Dix mille pas et plus. Ah, cette sensation délicieuse de bien-être et de détente totale après un jogging matinal, une séance de marche rapide ou de natation. Les bénéfices immédiats sur le cerveau de l’exercice physique, dus à la libération de neurotransmetteurs (endorphines, dopamine…), sont bien connus des pratiquants, même occasionnels. Mais c’est sans doute à long terme que les effets cérébraux du sport se révèlent les plus puissants. Le sujet est devenu un champ de recherche à part entière, et des dizaines d’articles scientifiques sont publiés chaque année.
Grâce à de multiples études menées chez des rongeurs et chez l’homme, il a été démontré que l’exercice physique stimule la mémoire et retarde le déclin cognitif. Bouger régulièrement permet aussi d’augmenter le niveau d’attention et d’autres capacités intellectuelles, comme la planification, le contrôle, voire la créativité. Sans compter l’impact positif sur l’humeur et l’anxiété qui font de la marche, du jogging ou du vélo des outils thérapeutiques à ne pas négliger dans la dépression et dans bien d’autres maladies mentales.

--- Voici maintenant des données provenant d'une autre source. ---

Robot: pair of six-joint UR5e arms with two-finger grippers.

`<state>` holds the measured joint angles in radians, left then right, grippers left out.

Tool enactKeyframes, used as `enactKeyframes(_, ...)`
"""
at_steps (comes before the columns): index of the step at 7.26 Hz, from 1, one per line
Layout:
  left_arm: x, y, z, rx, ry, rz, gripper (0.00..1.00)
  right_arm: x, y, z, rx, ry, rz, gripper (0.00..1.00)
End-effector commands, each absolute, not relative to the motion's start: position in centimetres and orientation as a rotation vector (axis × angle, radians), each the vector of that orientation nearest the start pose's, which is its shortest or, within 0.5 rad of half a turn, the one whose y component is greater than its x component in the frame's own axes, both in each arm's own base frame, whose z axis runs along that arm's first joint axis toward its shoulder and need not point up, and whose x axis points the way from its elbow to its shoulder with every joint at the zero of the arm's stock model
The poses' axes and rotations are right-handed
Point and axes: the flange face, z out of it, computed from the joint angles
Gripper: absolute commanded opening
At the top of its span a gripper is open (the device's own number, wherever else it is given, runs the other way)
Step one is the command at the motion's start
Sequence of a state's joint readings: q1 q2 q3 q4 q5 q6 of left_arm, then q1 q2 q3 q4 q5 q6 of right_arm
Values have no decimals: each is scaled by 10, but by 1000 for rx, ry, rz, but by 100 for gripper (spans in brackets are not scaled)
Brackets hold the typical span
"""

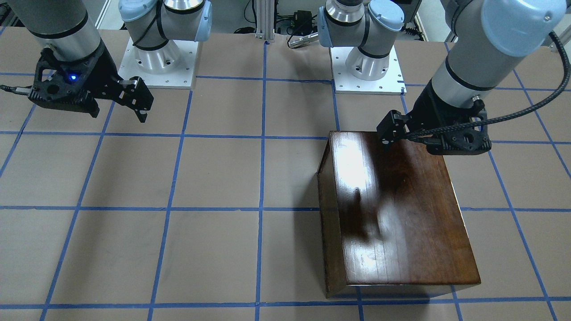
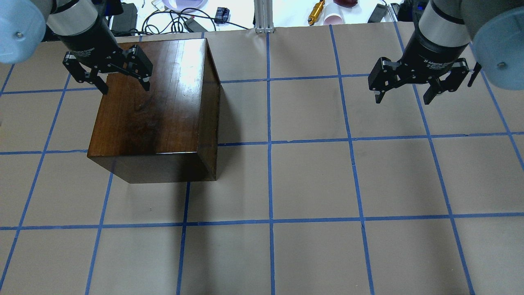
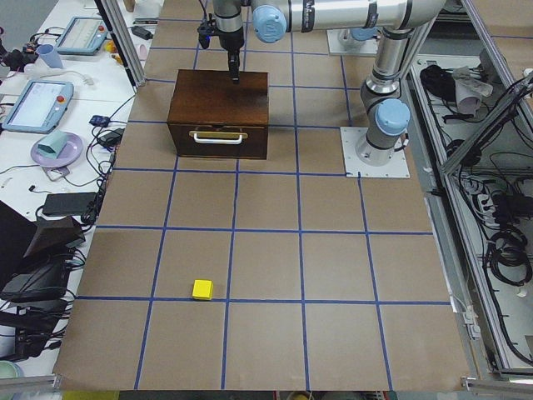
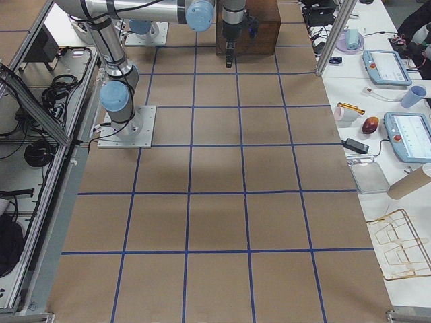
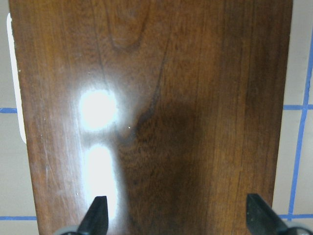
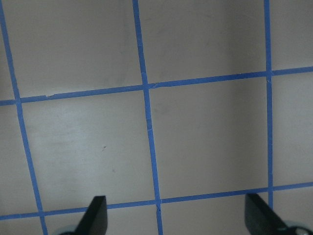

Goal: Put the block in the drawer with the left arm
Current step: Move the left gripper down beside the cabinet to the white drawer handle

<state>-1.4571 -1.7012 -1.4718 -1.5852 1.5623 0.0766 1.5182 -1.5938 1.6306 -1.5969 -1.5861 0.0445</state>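
The yellow block (image 3: 202, 289) lies alone on the brown table, far from both arms; only the exterior left view shows it. The dark wooden box (image 2: 155, 106) stands with its drawer (image 3: 218, 142) pushed in, so only the front panel and its brass handle show. My left gripper (image 2: 125, 88) hangs open over the box's top (image 5: 161, 112), holding nothing, with its fingertips (image 5: 95, 218) wide apart. My right gripper (image 2: 403, 100) is open above bare table (image 6: 205, 142), well to the box's right. In the front-facing view the left gripper (image 1: 387, 138) is above the box's far corner.
Both arm bases (image 1: 156, 58) (image 1: 368, 62) sit at the robot's edge of the table. Blue tape lines (image 2: 269, 143) grid the surface. Side benches hold tablets (image 3: 37, 104), a plate (image 3: 54, 150) and cables.
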Motion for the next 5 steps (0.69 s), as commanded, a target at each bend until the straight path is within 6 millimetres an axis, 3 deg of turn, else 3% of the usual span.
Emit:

Les premiers indices des effets de l’exercice physique sur les neurones ont émergé dans les années 1960, avec les travaux d’un trio de chercheurs américains. A l’université de Berkeley, en Californie. Marian Diamond, David Krech et Mark Rosenzweig étudient comment les conditions de vie peuvent modifier le cerveau de rats. Pour cela, certains sont placés dans un milieu dit enrichi : ils restent en groupe dans une grande cage, avec accès à des jouets et activités variés (roues, échelles, tunnels…). Chaque jour, ils sont autorisés à explorer un labyrinthe pendant trente minutes. Les autres sont mis dans des cages individuelles, où ils n’ont aucun contact avec leurs congénères. Après quatre-vingts jours de ce régime, les animaux ont été sacrifiés et leur cerveau disséqué.
Plasticité cérébrale
Les chercheurs ont alors constaté que le milieu enrichi avait fait l’effet d’un engrais neuronal. « Les rats développent un cortex plus épais, leurs neurones se ramifient, s’entourent de vaisseaux sanguins cérébraux plus nombreux et produisent des concentrations plus élevées de neurotransmetteurs comme l’acétylcholine ou de facteurs de croissance commele BDNF », résume la neuroscientifique Wendy Suzuki, de l’université de New York, dans Cerveau & Psycho (juillet-août 2016).
Depuis, grâce au concours de multiples rongeurs soumis à toutes sortes d’entraînements sportifs, d’autres équipes ont affiné ces résultats, montrant que si les interactions sociales sont stimulantes, les mouvements jouent un rôle important dans la plasticité cérébrale.